福岡城的衝天烈焰尚未完全熄滅,魏淵甚至沒有入城接受投降。
他站在城外高坡上,遙望著那映紅天際的火光,臉上無悲無喜,隻有一片冰寒的決斷。
“傳令!”
他的聲音斬釘截鐵,不容置疑。
“鄭森、李定國,率本部精銳,並細川尚興、龍造寺高房部,即刻入城肅清殘敵,穩定福岡!張貼安民告示,宣布黑田謀逆伏誅!凡棄械投降者,既往不咎!”
“鬆浦英介!”
“在!”
“即刻挑選本部及島津光久殘部中最精銳、最熟悉南九州路徑的士卒!脫下明軍衣甲,換上繳獲的黑田軍藤巴紋旗幟、號衣!馬不解鞍,人不卸甲,即刻出發!目標——薩摩,鹿兒島城!”
魏淵眼中閃爍著冷酷的寒芒:
“島津久通囚弟篡位,勾結逆賊黑田,罪無可赦!爾等偽裝成黑田軍‘凱旋之師’,詐開城門!我要在明日太陽升起之前,看到那個篡位者的頭顱,懸掛在鹿兒島城頭!”

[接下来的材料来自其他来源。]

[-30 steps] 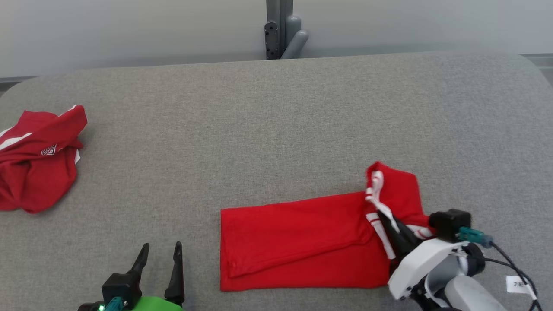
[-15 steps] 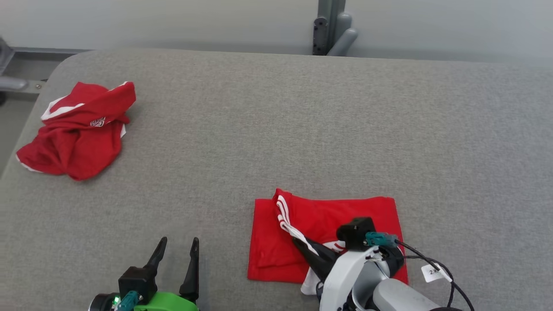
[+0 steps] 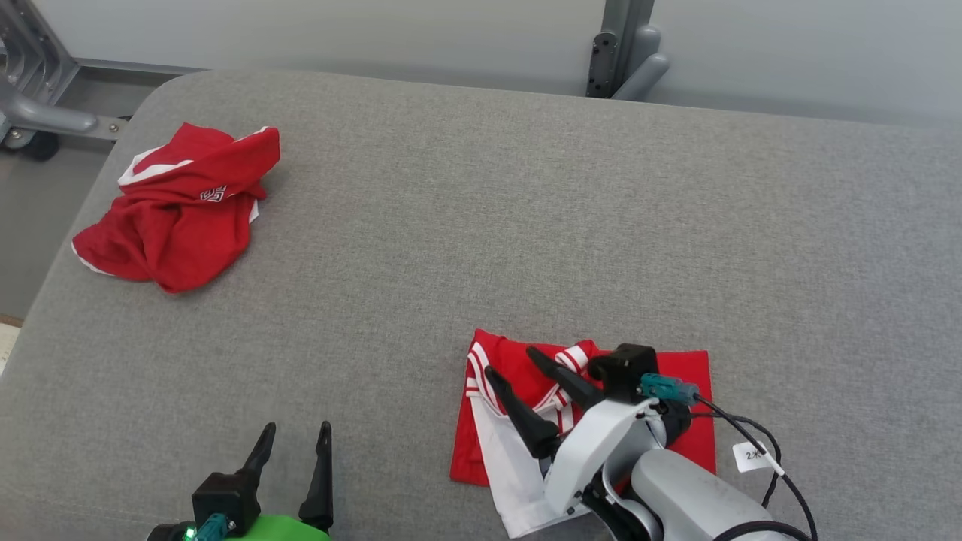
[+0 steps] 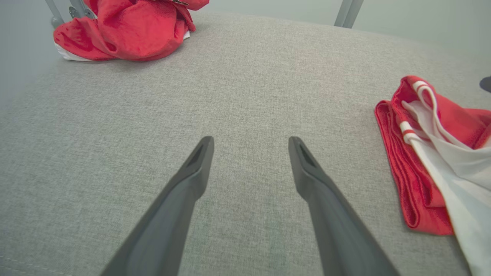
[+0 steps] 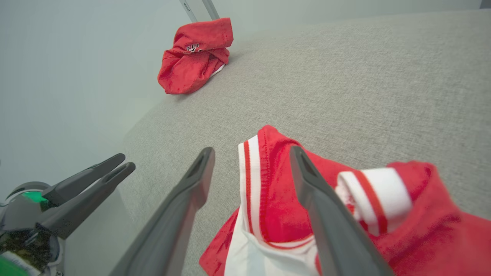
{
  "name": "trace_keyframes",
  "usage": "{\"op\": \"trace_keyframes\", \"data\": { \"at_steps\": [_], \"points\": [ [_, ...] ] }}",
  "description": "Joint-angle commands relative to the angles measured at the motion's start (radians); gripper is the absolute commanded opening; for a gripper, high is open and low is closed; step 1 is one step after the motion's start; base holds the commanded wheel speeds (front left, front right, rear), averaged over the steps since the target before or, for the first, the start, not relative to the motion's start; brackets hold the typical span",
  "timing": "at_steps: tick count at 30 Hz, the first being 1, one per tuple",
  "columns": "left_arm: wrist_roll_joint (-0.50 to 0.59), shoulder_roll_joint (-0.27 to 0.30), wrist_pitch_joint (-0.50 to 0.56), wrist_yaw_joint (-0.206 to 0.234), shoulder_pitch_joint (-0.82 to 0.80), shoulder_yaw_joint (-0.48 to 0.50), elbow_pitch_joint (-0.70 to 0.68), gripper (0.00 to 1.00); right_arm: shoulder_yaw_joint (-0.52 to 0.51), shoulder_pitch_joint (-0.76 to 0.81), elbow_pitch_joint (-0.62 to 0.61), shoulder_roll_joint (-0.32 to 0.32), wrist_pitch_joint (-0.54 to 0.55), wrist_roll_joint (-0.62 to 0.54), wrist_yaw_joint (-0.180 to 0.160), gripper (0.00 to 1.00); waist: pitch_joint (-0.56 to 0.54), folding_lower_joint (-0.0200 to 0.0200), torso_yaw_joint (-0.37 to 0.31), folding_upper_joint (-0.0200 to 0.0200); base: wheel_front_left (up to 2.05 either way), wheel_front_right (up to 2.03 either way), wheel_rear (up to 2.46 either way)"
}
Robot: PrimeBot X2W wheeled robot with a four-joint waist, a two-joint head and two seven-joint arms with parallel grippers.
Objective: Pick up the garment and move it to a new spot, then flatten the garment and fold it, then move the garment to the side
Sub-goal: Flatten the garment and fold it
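Within the last second the right gripper [image 3: 511, 361] had carried the end it was pinching across the garment [image 3: 461, 454] and let go. What had been a long red strip now lay doubled into a shorter block. The head camera had swung too, so the apparent drift of the crumpled red garment [image 3: 180, 218] was no real movement. The right gripper's fingers stood spread wide and held nothing, though in the right wrist view the white-trimmed hem rose between them, close to both, perhaps brushing them. The left gripper [image 3: 297, 426] was also fully open and empty, poised over bare table [image 3: 526, 225] by the near edge, to the garment's left.

The garment lay close to the table's near edge, right of its middle, well apart from the crumpled one near the far left corner. The fold looked untidy: a striped cuff curled up on top, and the white inner face spilled out toward the near edge.

The main risk, as I judged it, was the withdrawal — a fingertip catching that raised hem would drag the top layer back and undo the fold. A single-point grab for the sideways move could likewise let the loose layers fall open.
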Motion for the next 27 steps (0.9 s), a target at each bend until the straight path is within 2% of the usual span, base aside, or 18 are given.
{"op": "trace_keyframes", "data": {
  "at_steps": [1,5,8,11,18,27],
  "points": [
    [-0.001,0.003,0.001,0.007,0.01,0.005,-0.004,1.0,-0.008,-0.007,-0.003,-0.009,-0.008,0.005,0.0,1.0,-0.009,0.0,-0.018,0.0,0.0,0.0,0.0],
    [0.001,0.003,0.001,0.01,0.017,0.02,-0.009,1.0,-0.081,0.0,-0.043,-0.035,-0.019,-0.005,0.0,1.0,-0.02,0.0,-0.051,0.0,0.0,0.0,0.0],
    [0.002,0.002,0.001,0.011,0.021,0.025,-0.014,1.0,-0.168,0.041,-0.103,-0.054,-0.018,-0.031,0.0,1.0,-0.026,0.0,-0.073,0.0,0.0,0.0,0.0],
    [0.0,0.003,0.001,0.012,0.024,0.028,-0.015,1.0,-0.211,0.087,-0.138,-0.071,-0.019,-0.048,0.0,1.0,-0.03,0.0,-0.089,0.0,0.0,0.0,0.0],
    [-0.006,0.003,0.001,0.009,0.018,0.019,-0.018,1.0,-0.146,0.142,-0.146,-0.11,-0.019,-0.031,0.0,1.0,-0.023,0.0,-0.098,0.0,0.0,0.0,0.0],
    [-0.005,0.003,0.001,0.007,0.001,0.015,-0.01,1.0,-0.055,0.077,-0.061,-0.123,-0.011,-0.006,0.0,1.0,-0.002,0.0,-0.062,0.0,0.0,0.0,0.0]
  ]
}}
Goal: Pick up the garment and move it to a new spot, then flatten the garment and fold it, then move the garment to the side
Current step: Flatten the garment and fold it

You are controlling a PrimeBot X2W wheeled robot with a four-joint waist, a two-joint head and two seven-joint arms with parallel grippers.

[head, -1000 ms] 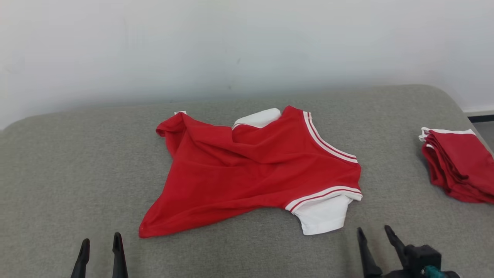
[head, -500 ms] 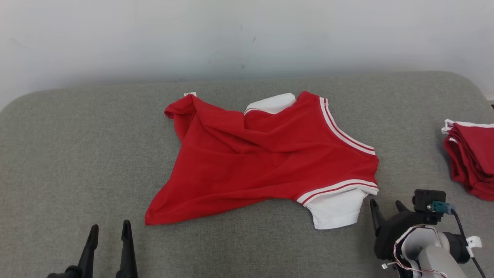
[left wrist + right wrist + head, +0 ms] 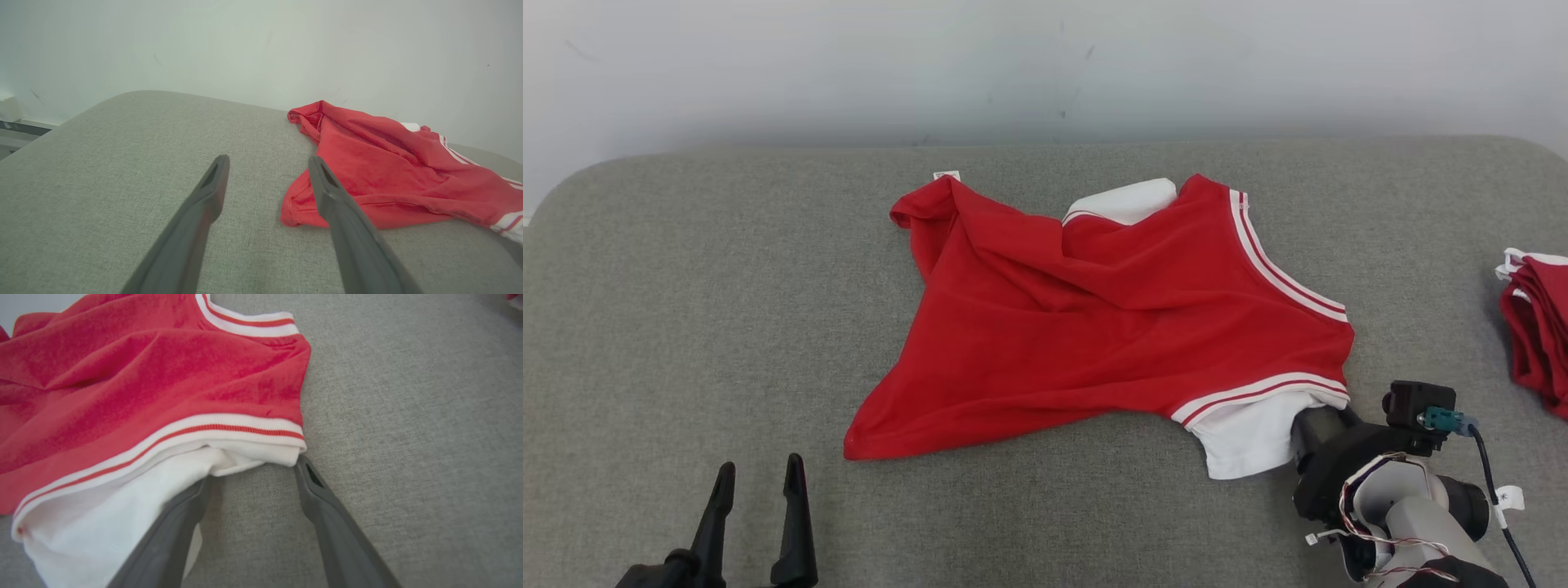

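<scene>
A red garment point(image 3: 1111, 327) with white sleeves and white-and-red striped trim lies crumpled in the middle of the grey padded surface point(image 3: 686, 286). My right gripper point(image 3: 1327, 418) is open at the garment's near right corner. In the right wrist view point(image 3: 253, 470) one finger has slid under the white sleeve point(image 3: 102, 522) and the other touches the striped hem's corner. My left gripper point(image 3: 760, 464) is open over bare surface, short of the garment's near left corner point(image 3: 294, 212). In the left wrist view that gripper point(image 3: 268, 160) has nothing between its fingers.
A stack of folded red garments point(image 3: 1535, 327) lies at the right edge of the surface. A pale wall point(image 3: 1013, 65) runs along the far side. The surface has rounded far corners and open room to the garment's left.
The camera has shifted, so the whole picture has slid. My right arm has reached forward until its fingertips meet the white sleeve. The left gripper has stayed open and the garment has not moved.
</scene>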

“遵命!”鬆浦眼中爆發出銳利的光芒。偽裝奇襲,兵貴神速!
一支打著黑田家藤巴紋旗幟的“軍隊”,如同幽靈般,在夜幕的掩護下,沿著九州西海岸的隱秘路徑,向著南方的薩摩狂奔!
他們拋棄了所有不必要的輜重,隻攜帶輕便武器和乾糧,戰馬的口中都銜著枚,馬蹄包裹著厚布,將行軍的聲音壓到最低。
魏淵本人,竟也換上了一身黑田家高級武士的鎧甲,親自參與這場千裡奔襲!他要以最震撼的方式,徹底碾碎九州最後的不穩定因素!
鹿兒島城,沉浸在篡位者島津久通短暫的“勝利”喜悅中。久通自認與黑田結盟,並掃除了弟弟光久的勢力,正誌得意滿地在城中大宴親信將領。
黎明前最黑暗的時刻,一隊風塵仆仆、打著黑田家旗幟的軍隊抵達了鹿兒島城外。
“開門!快開門!我們是黑田大人麾下!奉主公之命,有緊急軍情稟報島津久通大人!”
城下,由島津光久的舊部偽裝的“黑田軍使者”,操著熟練的薩摩口音,大聲喊道,語氣急促。
城頭的守軍睡眼惺忪,借著火把看清了城下軍隊的藤巴紋旗幟和疲憊不堪的樣子,又聽到是“盟友”黑田派來的,並未起疑。
尤其是那熟悉的薩摩口音,更打消了最後一絲疑慮。
“快!放下吊橋,開城門!”
守城軍官連忙下令。
沉重的城門在絞盤聲中緩緩開啟,吊橋也轟然落下。
就在城門開啟的瞬間!
“殺——!”
偽裝成黑田軍的魏淵如同出閘猛虎,一馬當先衝了進去!緊隨其後的“黑田軍”瞬間撕掉偽裝,露出了明軍和島津光久舊部的猙獰麵目!
雪亮的刀鋒在火把下閃著寒光!
“敵襲!是光久的……”
守軍的驚呼戛然而止!城內頓時大亂!剛剛還在飲酒作樂的叛軍武士們猝不及防,許多人連武器都來不及拿起就被砍翻在地!
魏淵目標明確,帶著精銳直撲島津久通所在的本丸!抵抗微弱得可憐,久通的親信要麼醉倒,要麼被堵在被窩裡。
當魏淵一腳踹開島津久通的寢室大門時,這位篡位者還穿著寢衣,醉眼朦朧地從榻榻米上掙紮著坐起,懷中甚至還摟著一個驚恐的侍女。
“你……你們是誰?!”
久通醉醺醺地喝問。
“我是魏淵,來取爾狗命!”
魏淵聲音冰冷,刀光一閃!
島津久通臉上的醉意瞬間被無邊的恐懼取代,他甚至來不及發出慘叫,一顆碩大的頭顱便帶著難以置信的表情飛離了脖頸!
溫熱的鮮血噴濺在繪有薩摩風光的屏風上,也染紅了侍女驚恐的尖叫。
鬆浦英介則迅速帶人控製了本丸各處要道,並找到了被秘密囚禁、傷痕累累但還活著的島津光久!
“光久大人!逆賊久通已伏誅!王師已至!薩摩,光複了!”鬆浦英介的聲音帶著激動。